Dalam teori bentuk kesengajaan pelaksanaan pilkada serentak di masa pandemi covid-19 ini telah diketahui kemungkinan akibat yang akan terjadi yaitu klaster pilkada. Klaster pilkada yaitu penyebaran dan penularan covid-19 dalam jumlah besar pada waktu yang hampir bersamaan sebagai akibat dari pelaksanaan tahapan pilkada.
Hal ini tentunya harus dihindari, karena pada hakikatnya pilkada merupakan pesta merayakan daulat rakyat memilih pemimpin lima tahun kedepan di daerah yang disambut dengan suka cita, akan tetapi pelaksanaan pilkada serentak di masa pandemi covid-19 memiliki potensi besar menjadi duka cita rakyat di daerah. Jika tahapan pilkada terus dilanjutkan dan peningkatan jumlah kasus terinfeksi dan kematian akibat covid-19 juga meningkat secara signifikan dalam masa tahapan pilkada saat ini. Maka ketakutan yang sedang dihadapi adalah telah terjadi rencana pembunuhan massal akibat dari ambisi oligarki politik, mengapa demikian karena akibat dari pelaksanaan pilkada serentak di masa pandemi telah dapat diketahui kemungkinan yang terjadi, telah direncanakan.
Tahapan Pilkada dapat dipastikan akan terus dilanjutkan, kecuali pemangku kebijakan lebih mementingkan keselamatan warga negara dibandingkan kepentingan politik. Penundaan pelaksanaan pilkada sampai keadaan pandemi Covid-19 berakhir menjadi pilihan. Pemerintah telah menargetkan pada tahun 2021 vaksin covid-19 sudah dapat digunakan, apa salahnya menunggu vaksin tersebut tersedia barulah tahapan pilkada dilanjutkan dengan terlebih dahulu mengeluarkan Perpu yang mengatur penundaan pilkada ke tahun 2021 atau melakukan uji konstitusionalitas di mahkamah konstitusi. Alasan melanjutkan untuk menjaga kestabilan politik di daerah karena tidak ada kepala daerah definitif menjadi alasan yang tidak dapat diterima, Tidak ada urgensi kebutuhan kepala daerah definitif saat pandemi covid-19 seperti ini.

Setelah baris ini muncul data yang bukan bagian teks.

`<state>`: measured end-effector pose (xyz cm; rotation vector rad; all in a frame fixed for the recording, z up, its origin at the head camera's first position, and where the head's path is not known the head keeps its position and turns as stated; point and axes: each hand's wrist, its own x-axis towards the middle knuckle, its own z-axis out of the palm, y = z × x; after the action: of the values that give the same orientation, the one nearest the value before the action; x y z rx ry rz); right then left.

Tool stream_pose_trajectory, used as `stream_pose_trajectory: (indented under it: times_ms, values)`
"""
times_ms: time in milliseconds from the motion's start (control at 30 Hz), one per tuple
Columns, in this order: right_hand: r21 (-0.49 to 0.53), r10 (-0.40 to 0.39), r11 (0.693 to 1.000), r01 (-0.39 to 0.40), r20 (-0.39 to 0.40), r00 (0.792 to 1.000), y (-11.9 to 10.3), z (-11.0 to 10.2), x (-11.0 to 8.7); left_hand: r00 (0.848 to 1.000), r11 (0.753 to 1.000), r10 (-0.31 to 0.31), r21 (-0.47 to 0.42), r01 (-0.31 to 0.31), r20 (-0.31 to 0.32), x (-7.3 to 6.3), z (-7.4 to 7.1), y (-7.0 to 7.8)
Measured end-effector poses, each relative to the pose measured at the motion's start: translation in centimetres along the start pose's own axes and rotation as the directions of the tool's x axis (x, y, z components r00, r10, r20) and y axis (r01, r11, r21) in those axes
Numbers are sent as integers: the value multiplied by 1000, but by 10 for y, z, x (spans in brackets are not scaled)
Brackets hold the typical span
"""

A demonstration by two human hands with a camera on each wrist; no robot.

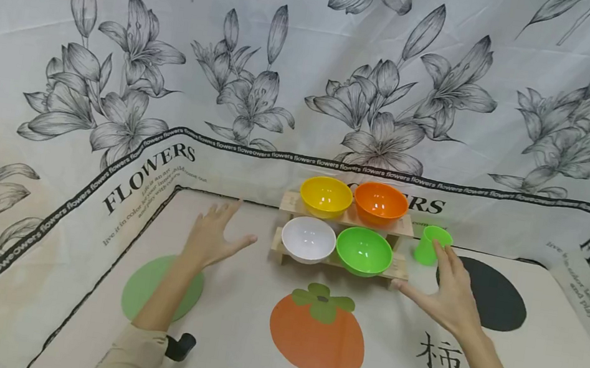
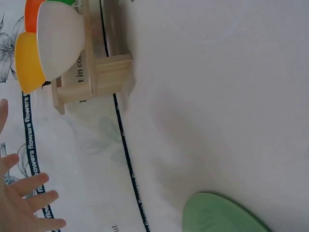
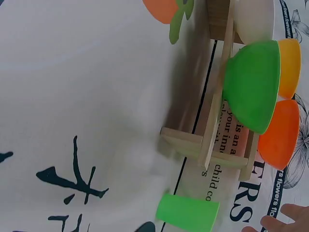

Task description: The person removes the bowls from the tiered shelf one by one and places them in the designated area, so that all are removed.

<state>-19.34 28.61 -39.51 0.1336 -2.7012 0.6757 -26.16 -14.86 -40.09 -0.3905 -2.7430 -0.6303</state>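
Observation:
My left hand [image 1: 213,236] is raised over the left part of the table, fingers spread and holding nothing. My right hand [image 1: 450,290] hovers at the right with its fingers apart, nearest to a green cup [image 1: 425,250]. Between the hands stands a two-step wooden rack [image 1: 344,216]. On its upper step sit a yellow bowl [image 1: 325,201] and an orange bowl [image 1: 380,207]; the lower step bears a white bowl [image 1: 307,243] and a green bowl [image 1: 363,255]. The right wrist view shows the cup [image 3: 187,212] upright beside the end of the rack [image 3: 207,140].
The tablecloth [image 1: 230,326] is printed with an orange persimmon, a green disc, a black disc and dark characters. Behind the rack rises a white cloth [image 1: 302,53] with flower drawings. A black band [image 1: 181,350] is on each wrist.

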Motion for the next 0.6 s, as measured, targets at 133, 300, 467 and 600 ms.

Melindungi keselamatan rakyat pada masa pandemi inilah yang menjadi kebutuhan yang harus dipenuhi, kebutuhan kesehatan menjadi utama. Menjaga kestabilan pemerintahan di daerah bagi daerah yang telah habis masa jabatan kepala daerahnya telah disiapkan solusinya yaitu mengangkat pejabat gubernur, bupati/walikota berdasarkan ketentuan pasal 201 ayat (10) dan ayat (11) UU No. 10 Tahun 2016. Sebenarnya tidak ada masalah hukum disini, yang ada adalah masalah kepentingan oligarki politik yang berambisi mengamankan kekuasaan dan kekuatan politik dengan mempertaruhkan keselamatan nyawa warganya. Maka penundaan pelaksanaan pilkada serentak haruslah dilakukan untuk kemaslahatan rakyat banyak.
Penulis adalah Ketua Umum IMM Hukum Universitas Hasanuddin.